### Task description
A letter-for-letter copy of the listing is required, with no pictures in it.

Given information START

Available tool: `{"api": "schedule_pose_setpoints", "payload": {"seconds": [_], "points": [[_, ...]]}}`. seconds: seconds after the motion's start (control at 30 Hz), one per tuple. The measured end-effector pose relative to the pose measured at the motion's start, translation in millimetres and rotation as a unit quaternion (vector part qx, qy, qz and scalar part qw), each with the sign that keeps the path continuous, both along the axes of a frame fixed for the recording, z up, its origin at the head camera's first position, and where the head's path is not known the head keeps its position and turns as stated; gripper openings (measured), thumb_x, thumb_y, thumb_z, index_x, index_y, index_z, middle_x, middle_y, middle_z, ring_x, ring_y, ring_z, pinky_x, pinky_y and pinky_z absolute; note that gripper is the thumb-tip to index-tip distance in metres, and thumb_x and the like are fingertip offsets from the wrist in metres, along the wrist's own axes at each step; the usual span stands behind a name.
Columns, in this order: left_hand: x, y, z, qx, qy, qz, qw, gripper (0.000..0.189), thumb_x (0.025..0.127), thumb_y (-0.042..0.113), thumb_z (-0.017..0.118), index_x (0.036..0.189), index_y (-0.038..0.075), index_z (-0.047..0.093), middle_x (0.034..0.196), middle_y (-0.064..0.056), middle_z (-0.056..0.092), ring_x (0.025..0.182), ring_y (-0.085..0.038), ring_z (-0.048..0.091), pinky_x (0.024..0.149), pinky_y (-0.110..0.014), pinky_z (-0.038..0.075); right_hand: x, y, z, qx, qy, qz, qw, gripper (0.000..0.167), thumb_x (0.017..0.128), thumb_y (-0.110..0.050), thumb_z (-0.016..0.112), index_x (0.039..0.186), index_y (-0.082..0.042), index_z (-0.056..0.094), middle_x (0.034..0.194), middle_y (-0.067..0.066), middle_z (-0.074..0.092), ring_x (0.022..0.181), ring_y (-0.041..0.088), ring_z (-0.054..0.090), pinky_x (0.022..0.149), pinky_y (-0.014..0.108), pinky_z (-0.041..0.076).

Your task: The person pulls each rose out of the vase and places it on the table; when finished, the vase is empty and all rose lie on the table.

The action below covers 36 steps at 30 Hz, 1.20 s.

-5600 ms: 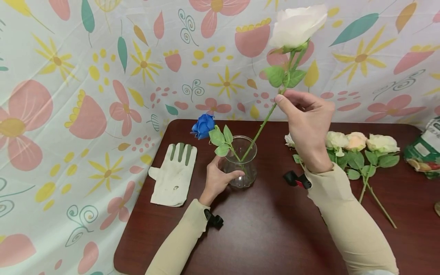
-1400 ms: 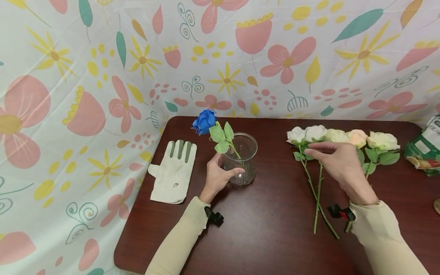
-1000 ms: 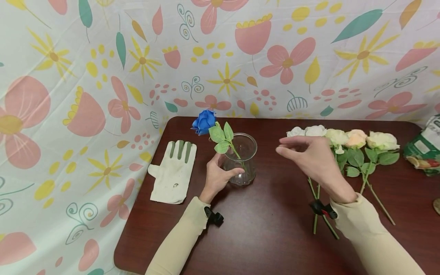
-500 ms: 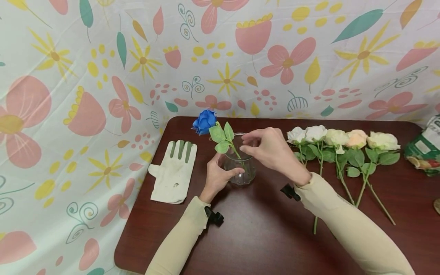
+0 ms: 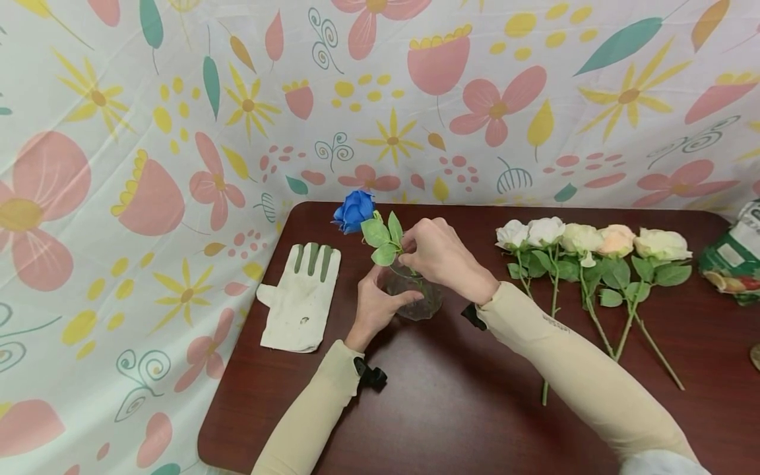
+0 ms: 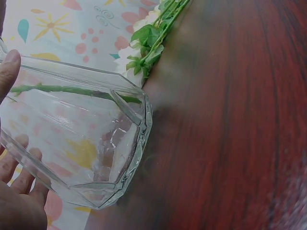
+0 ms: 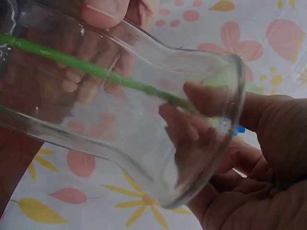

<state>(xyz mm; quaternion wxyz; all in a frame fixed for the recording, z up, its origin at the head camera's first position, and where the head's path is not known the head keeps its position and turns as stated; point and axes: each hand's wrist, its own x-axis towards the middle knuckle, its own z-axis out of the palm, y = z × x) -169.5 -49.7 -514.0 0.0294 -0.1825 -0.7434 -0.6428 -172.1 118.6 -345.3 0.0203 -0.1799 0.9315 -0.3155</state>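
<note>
A blue rose (image 5: 354, 212) with green leaves leans to the left in a clear glass vase (image 5: 423, 305); its green stem (image 7: 103, 72) runs down inside the glass. My left hand (image 5: 378, 305) grips the vase from the left, thumb on the near side and fingers behind it. In the left wrist view the vase (image 6: 81, 124) sits between thumb and fingers. My right hand (image 5: 445, 257) is at the mouth of the vase, thumb and fingers pinching the rose's stem just below the leaves. The exact fingertip contact is partly hidden by the hand.
A white work glove (image 5: 301, 300) with green fingers lies left of the vase. To the right, white roses (image 5: 545, 231), a peach rose (image 5: 616, 240) and cream roses (image 5: 662, 244) lie in a row. A green and white bag (image 5: 733, 254) stands at the far right edge.
A white rose earlier held over the vase by my right hand now lies with the other roses. That hand has moved left to the blue rose's stem. My left hand stays on the vase.
</note>
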Motion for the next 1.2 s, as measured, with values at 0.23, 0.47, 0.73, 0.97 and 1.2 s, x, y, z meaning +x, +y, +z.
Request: {"api": "schedule_pose_setpoints", "payload": {"seconds": [0.23, 0.47, 0.73, 0.97, 1.2], "points": [[0.2, -0.8, -0.6, 0.006, -0.001, -0.002, 1.0000, 0.091, 0.080, 0.056, 0.095, 0.159, 0.034, 0.056, 0.156, 0.004, 0.066, 0.146, -0.020, 0.063, 0.126, -0.050, 0.050, -2.3, -3, -3.0, -0.006, 0.007, 0.000, 1.0000, 0.016, 0.095, -0.001, 0.076, 0.083, -0.007, 0.084, 0.054, -0.004, 0.051, 0.048, 0.010, 0.040, 0.052, 0.023, 0.029], [0.3, -1.5, 0.0, 0.004, 0.007, -0.002, 1.0000, 0.087, 0.082, 0.047, 0.097, 0.158, 0.032, 0.057, 0.152, 0.001, 0.069, 0.142, -0.022, 0.066, 0.123, -0.052, 0.052, -3.5, -2, -4.7, -0.009, 0.009, -0.004, 0.9999, 0.015, 0.096, -0.001, 0.075, 0.097, -0.008, 0.088, 0.063, 0.004, 0.068, 0.046, 0.012, 0.047, 0.050, 0.024, 0.035], [0.0, -0.9, 0.2, 0.005, 0.023, 0.001, 0.9997, 0.084, 0.083, 0.042, 0.097, 0.156, 0.024, 0.060, 0.153, -0.005, 0.069, 0.142, -0.025, 0.065, 0.120, -0.054, 0.054, -3.2, 0, -7.5, -0.025, 0.038, -0.006, 0.9989, 0.020, 0.095, 0.003, 0.072, 0.098, -0.008, 0.089, 0.070, 0.007, 0.074, 0.044, 0.010, 0.042, 0.050, 0.023, 0.032], [-0.6, -1.0, 0.5, -0.019, 0.025, 0.013, 0.9994, 0.082, 0.082, 0.028, 0.099, 0.154, 0.024, 0.062, 0.145, -0.010, 0.073, 0.134, -0.029, 0.068, 0.112, -0.053, 0.058, -0.2, 4, -7.0, -0.042, 0.054, -0.011, 0.9976, 0.019, 0.095, 0.001, 0.073, 0.102, -0.007, 0.089, 0.074, 0.009, 0.079, 0.045, 0.010, 0.047, 0.049, 0.022, 0.033], [-1.0, -0.3, 0.1, -0.006, 0.001, 0.013, 0.9999, 0.080, 0.081, 0.026, 0.100, 0.152, 0.022, 0.064, 0.133, -0.016, 0.076, 0.123, -0.035, 0.071, 0.103, -0.059, 0.060, 1.9, 9, -8.6, -0.065, 0.086, -0.020, 0.9939, 0.019, 0.094, 0.000, 0.074, 0.106, -0.005, 0.088, 0.091, 0.013, 0.085, 0.049, 0.012, 0.055, 0.051, 0.024, 0.037]]}}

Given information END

### Output below
Available tool: `{"api": "schedule_pose_setpoints", "payload": {"seconds": [_], "points": [[_, ...]]}}`. seconds: seconds after the motion's start (control at 30 Hz), one per tuple. The measured end-effector pose relative to the pose measured at the motion's start, translation in millimetres and rotation as a unit quaternion (vector part qx, qy, qz and scalar part qw), each with the sign that keeps the path continuous, both along the axes of a frame fixed for the recording, z up, its origin at the head camera's first position, and where the head's path is not known the head keeps its position and turns as stated; gripper openings (measured), thumb_x, thumb_y, thumb_z, index_x, index_y, index_z, middle_x, middle_y, middle_z, ring_x, ring_y, ring_z, pinky_x, pinky_y and pinky_z absolute; note that gripper is the thumb-tip to index-tip distance in metres, and thumb_x and the like are fingertip offsets from the wrist in metres, along the wrist's own axes at each step; the usual span stands behind a name.
Columns, in this order: left_hand: x, y, z, qx, qy, qz, qw, gripper (0.000..0.189), thumb_x (0.025..0.127), thumb_y (-0.042..0.113), thumb_z (-0.017..0.118), index_x (0.036..0.189), index_y (-0.038..0.075), index_z (-0.047..0.093), middle_x (0.034..0.196), middle_y (-0.064..0.056), middle_z (-0.056..0.092), ring_x (0.025..0.182), ring_y (-0.085..0.038), ring_z (-0.048..0.091), pinky_x (0.024..0.149), pinky_y (-0.110..0.014), pinky_z (-0.038..0.075); right_hand: x, y, z, qx, qy, qz, qw, gripper (0.000..0.167), thumb_x (0.017..0.128), thumb_y (-0.110..0.050), thumb_z (-0.016..0.112), index_x (0.039..0.186), index_y (-0.082..0.042), index_z (-0.056..0.094), middle_x (0.034..0.194), middle_y (-0.067..0.066), middle_z (-0.074..0.092), ring_x (0.022..0.181), ring_y (-0.041..0.088), ring_z (-0.054..0.090), pinky_x (0.022..0.149), pinky_y (-0.014..0.108), pinky_z (-0.041..0.076).

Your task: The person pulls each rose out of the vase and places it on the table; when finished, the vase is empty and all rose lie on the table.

The action below covers 36 steps at 30 Hz, 1.20 s.

-5600 ms: 
-1400 ms: 
-1000 ms: 
-500 ms: 
+0 ms: 
+0 ms: 
+0 ms: 

<state>(xyz mm; quaternion wxyz; all in a frame fixed for the recording, z up, its origin at the head camera's first position, and where the head's path is not known the head keeps its position and turns as stated; point and axes: each hand's wrist, its own x-axis towards the middle knuckle, its own z-axis out of the palm, y = z × x) -169.5 -49.7 -514.0 0.0294 -0.1825 -0.7434 -0.6428 -172.1 118.6 -345.3 0.0203 -0.1799 0.9315 -0.3155</state>
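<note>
A blue rose (image 5: 354, 212) with green leaves leans to the left in a clear glass vase (image 5: 423, 305); its green stem (image 7: 103, 72) runs down inside the glass. My left hand (image 5: 378, 305) grips the vase from the left, thumb on the near side and fingers behind it. In the left wrist view the vase (image 6: 81, 124) sits between thumb and fingers. My right hand (image 5: 445, 257) is at the mouth of the vase, thumb and fingers pinching the rose's stem just below the leaves. The exact fingertip contact is partly hidden by the hand.
A white work glove (image 5: 301, 300) with green fingers lies left of the vase. To the right, white roses (image 5: 545, 231), a peach rose (image 5: 616, 240) and cream roses (image 5: 662, 244) lie in a row. A green and white bag (image 5: 733, 254) stands at the far right edge.
A white rose earlier held over the vase by my right hand now lies with the other roses. That hand has moved left to the blue rose's stem. My left hand stays on the vase.
</note>
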Motion for the next 1.2 s, as measured, with values at 0.23, 0.47, 0.73, 0.97 and 1.2 s, x, y, z meaning +x, +y, +z.
Request: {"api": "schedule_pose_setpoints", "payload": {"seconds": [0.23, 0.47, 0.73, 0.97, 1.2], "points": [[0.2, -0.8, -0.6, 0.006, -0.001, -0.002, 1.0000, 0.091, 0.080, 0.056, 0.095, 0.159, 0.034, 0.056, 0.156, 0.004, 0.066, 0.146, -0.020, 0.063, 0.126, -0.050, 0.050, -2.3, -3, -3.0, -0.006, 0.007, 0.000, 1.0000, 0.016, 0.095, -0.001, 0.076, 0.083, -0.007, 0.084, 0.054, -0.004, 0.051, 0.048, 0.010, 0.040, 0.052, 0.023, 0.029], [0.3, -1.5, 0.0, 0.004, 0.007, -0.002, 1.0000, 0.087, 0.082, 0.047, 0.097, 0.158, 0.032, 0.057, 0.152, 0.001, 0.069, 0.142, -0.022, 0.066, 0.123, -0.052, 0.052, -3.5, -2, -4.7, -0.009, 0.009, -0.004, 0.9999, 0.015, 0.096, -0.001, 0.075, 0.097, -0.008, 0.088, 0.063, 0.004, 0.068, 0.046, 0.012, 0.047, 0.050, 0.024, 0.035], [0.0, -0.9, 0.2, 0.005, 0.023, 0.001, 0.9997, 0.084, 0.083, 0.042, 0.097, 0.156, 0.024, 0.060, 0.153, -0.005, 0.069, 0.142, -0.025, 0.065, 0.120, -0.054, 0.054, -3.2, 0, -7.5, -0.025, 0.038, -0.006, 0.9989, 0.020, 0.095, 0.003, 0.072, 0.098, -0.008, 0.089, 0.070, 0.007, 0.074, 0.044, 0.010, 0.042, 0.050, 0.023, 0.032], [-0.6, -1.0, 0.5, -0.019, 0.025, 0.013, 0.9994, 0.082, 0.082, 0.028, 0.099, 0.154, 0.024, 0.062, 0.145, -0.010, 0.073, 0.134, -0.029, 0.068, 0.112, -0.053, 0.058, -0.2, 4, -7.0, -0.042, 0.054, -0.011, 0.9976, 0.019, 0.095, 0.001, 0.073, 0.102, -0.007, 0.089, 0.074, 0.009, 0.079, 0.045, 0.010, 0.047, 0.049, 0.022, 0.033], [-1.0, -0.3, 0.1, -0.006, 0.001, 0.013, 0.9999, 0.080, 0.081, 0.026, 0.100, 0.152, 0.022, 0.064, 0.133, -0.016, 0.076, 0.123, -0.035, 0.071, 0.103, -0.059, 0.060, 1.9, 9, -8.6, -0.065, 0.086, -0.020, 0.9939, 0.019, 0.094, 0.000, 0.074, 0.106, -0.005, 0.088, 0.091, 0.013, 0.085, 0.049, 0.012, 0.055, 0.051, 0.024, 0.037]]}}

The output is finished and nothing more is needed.